Zwei bulgarische Brüder fernab der Heimat in New York: Ned sucht den finanziellen Erfolg als postmoderner Spekulant an der Wall-Street, Ango die Freiheit von Konsumzwängen als Hundeausführer im Central Park. Doch auch hier regiert der harte Kapitalismus – die Schutzgeldmafia entführt die toupierten Lieblinge der Schickeria, die kaufen sie dann zurück, die Cops werden geschmiert. […]

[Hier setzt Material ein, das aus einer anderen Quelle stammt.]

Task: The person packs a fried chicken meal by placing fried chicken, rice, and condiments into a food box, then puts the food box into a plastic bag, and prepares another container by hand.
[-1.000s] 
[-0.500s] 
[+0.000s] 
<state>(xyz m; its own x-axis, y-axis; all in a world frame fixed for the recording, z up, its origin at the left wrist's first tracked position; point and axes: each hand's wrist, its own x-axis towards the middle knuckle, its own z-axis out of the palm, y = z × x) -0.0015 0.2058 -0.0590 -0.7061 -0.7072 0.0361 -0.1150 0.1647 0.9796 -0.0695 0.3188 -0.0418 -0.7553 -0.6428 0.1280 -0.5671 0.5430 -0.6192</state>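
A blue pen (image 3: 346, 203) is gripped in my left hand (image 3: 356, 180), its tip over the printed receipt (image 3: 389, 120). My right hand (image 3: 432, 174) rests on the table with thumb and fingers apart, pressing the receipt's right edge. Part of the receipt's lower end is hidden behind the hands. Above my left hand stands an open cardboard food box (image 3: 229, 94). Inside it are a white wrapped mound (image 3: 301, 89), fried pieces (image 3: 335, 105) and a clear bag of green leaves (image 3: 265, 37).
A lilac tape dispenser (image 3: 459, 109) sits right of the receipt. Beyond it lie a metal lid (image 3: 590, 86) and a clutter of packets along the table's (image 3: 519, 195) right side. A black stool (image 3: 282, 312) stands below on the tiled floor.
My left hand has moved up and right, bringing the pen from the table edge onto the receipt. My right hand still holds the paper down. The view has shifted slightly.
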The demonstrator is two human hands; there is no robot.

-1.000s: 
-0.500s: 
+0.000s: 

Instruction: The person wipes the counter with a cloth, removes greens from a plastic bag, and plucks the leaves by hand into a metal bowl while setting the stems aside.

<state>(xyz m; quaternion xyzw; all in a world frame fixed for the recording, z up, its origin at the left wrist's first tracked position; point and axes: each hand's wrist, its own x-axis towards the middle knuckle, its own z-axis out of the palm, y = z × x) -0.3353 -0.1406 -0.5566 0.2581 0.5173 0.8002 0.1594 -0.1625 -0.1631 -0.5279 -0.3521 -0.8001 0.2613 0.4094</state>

Zwei bulgarische Brüder fernab der Heimat in New York: Ned sucht den finanziellen Erfolg als postmoderner Spekulant an der Wall-Street, Ango die Freiheit von Konsumzwängen als Hundeausführer im Central Park. Doch auch hier regiert der harte Kapitalismus – die Schutzgeldmafia entführt die toupierten Lieblinge der Schickeria, die kaufen sie dann zurück, die Cops werden geschmiert. Ango gehört natürlich zu den Guten, aber als er sich in ein zauberhaftes Mädchen im Park verliebt, das allzu viele Lügengeschichten erzählt, gerät er in ernste Turbulenzen, während Ned versucht, mittels Informationen aus der Hundewelt seines Bruders das Geschäft seines Lebens zu machen. Alek Popov, Jahrgang 1966, hat einen weitere bissige Satire über balkanische Befindlichkeit und die Glücksehnsucht der Goldgräber zwischen West und Ost vorgelegt. Wie schon in „Mission: London“ (2006) gelingt es ihm auch diesmal wieder augenzwinkernd, seine originellen, oft recht wunderlichen Figuren in die abenteuerlichsten, absurdesten Situationen geraten zu lassen. Deswegen hat ihn die Kritik bereits mit Erfolgsautoren wie John Irving oder T.C. Boyle verglichen, sein neuer Roman war in Bulgarien monatelang auf Platz 1 der Bestsellerlisten. Auch andere dort heimische Autoren wie Dimitré Dinev entwickeln sich zum Geheimtipp für intelligenten, literarisch gekonnt umgesetzten Humor – und offensichtlich braucht man eine ganze Menge davon, um in den tristen post-sowjetischen Verhältnissen zu überleben.